« Je n’ai pas peur des morts », dis­ait l’homme,  « Du néant,
du locuste qui bon­dit sur la chair de l’été, d’une pluie soudaine,
du cirque des four­mis rouges à l’om­bre d’une pierre.
L’ab­sence de mots m’ef­fraie bien davantage.
Alors j’écris. Sans fin j’écris. J’écris de la même façon que je con­stru­is cette tour
à la place du vieux puits. Ce damné puits
où mon père est tombé et s’est brisé la nuque. »

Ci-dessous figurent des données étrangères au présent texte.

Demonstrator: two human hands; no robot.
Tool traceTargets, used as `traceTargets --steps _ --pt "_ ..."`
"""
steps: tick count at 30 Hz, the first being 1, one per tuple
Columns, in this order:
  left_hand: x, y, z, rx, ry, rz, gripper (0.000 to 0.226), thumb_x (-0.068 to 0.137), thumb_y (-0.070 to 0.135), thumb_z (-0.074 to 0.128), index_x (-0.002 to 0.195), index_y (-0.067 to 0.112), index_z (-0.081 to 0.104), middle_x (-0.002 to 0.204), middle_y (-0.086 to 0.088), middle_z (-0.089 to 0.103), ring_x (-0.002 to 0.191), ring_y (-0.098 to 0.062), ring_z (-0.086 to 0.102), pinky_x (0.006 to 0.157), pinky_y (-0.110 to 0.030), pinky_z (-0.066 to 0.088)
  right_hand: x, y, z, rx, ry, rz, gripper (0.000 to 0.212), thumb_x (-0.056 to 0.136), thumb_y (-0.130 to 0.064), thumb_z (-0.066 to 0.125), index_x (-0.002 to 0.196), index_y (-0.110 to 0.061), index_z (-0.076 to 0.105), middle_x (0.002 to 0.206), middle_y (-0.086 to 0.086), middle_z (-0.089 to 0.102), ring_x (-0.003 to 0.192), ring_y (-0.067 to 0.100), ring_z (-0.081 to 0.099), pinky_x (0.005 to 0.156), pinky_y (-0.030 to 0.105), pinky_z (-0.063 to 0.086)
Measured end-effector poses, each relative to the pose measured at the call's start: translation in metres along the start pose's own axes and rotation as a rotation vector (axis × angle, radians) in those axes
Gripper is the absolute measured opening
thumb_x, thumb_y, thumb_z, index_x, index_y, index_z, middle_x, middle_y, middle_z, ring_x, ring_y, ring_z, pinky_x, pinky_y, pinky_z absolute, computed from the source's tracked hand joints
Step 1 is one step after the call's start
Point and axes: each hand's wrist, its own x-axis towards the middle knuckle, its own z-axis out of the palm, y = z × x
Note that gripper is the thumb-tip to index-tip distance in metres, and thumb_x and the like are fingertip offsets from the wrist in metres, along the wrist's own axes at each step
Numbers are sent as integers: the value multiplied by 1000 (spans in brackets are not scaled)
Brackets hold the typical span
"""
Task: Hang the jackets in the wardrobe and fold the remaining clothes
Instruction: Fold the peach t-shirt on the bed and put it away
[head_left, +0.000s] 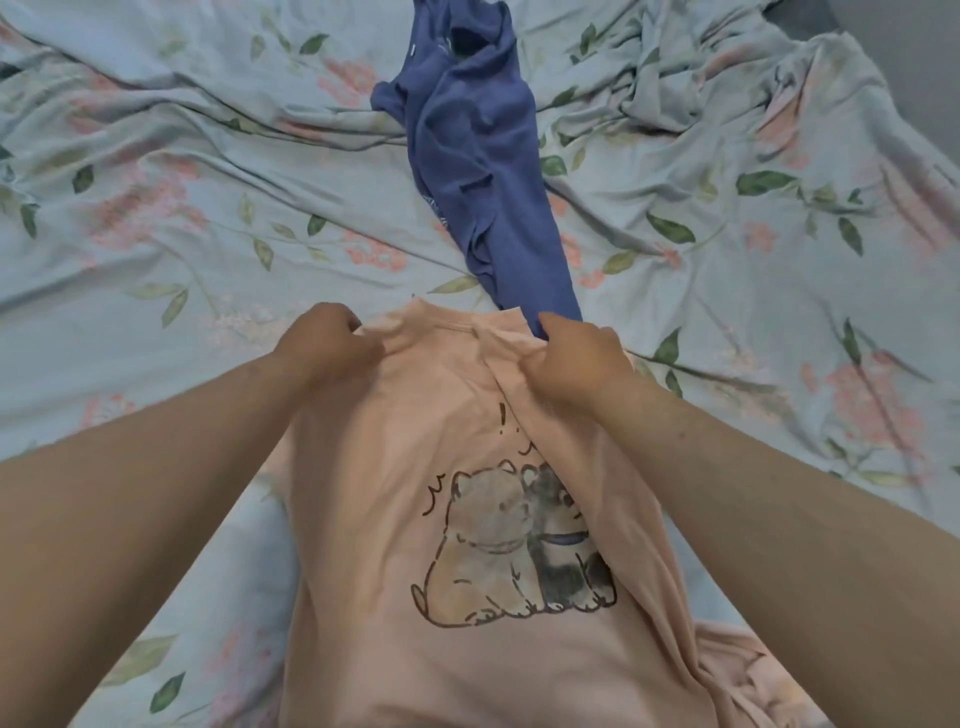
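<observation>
A peach-pink T-shirt (395, 519) with a cartoon print of two animals hangs lengthwise in front of me over the bed. My left hand (324, 340) grips its top edge at the left shoulder. At the right shoulder my right hand (574, 364) grips the same edge, fingers curled into the cloth. The shirt's right side is folded in over the print. A crumpled blue garment (478, 156) lies beyond the shirt, its lower end tucked behind my right hand.
The bed is covered by a wrinkled pale blue sheet (182, 208) with pink flowers and green leaves. The sheet bunches up at the far right (727, 78). A grey surface (909, 62) shows past the bed's top right corner.
</observation>
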Motion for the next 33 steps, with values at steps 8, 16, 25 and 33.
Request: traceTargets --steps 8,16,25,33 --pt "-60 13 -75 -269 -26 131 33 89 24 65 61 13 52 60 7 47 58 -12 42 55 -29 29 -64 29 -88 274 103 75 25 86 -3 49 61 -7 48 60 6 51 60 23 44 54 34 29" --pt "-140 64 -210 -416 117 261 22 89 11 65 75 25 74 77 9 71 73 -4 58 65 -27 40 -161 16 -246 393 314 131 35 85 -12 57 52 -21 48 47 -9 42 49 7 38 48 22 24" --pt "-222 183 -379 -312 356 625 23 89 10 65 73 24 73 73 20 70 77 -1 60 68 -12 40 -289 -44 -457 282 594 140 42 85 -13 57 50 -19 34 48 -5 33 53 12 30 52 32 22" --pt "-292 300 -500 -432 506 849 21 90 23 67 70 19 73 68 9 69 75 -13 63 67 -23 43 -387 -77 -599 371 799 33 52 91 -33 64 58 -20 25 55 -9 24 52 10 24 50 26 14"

C’é­tait l’hiv­er. Un train longeait les ter­res bass­es telle une
gaze d’un blanc neige dans une lampe à huile noir­cie. Les sol­dats amenés
au front étaient penchés aux fenêtres du wag­on et saluaient
de leurs casques le trou­peau de chevaux sauvages courant le long du train.
Des enfants tail­lant du bois dans la cour. Un char­i­ot à provisions
enfon­cé dans la neige et l’en­nui dans la voix de cette femme
étreignant l’homme sur le bal­con de la tour, et dis­ant « Tu dois partir. »
Je veux dire les rou­tines de l’hiver.

Le lende­main l’homme tombait de la tour et se bri­sait la nuque.
La femme frap­pa à plusieurs repris­es à la porte de la tour à l’heure habituelle,
une lanterne dans une main, un para­pluie dans l’autre,
le man­u­scrit des poèmes de l’homme qu’elle n’ar­rivait pas à garder au sec
entre ses dents.

Der­rière le vent se cachait la peur, qui reni­flait la femme.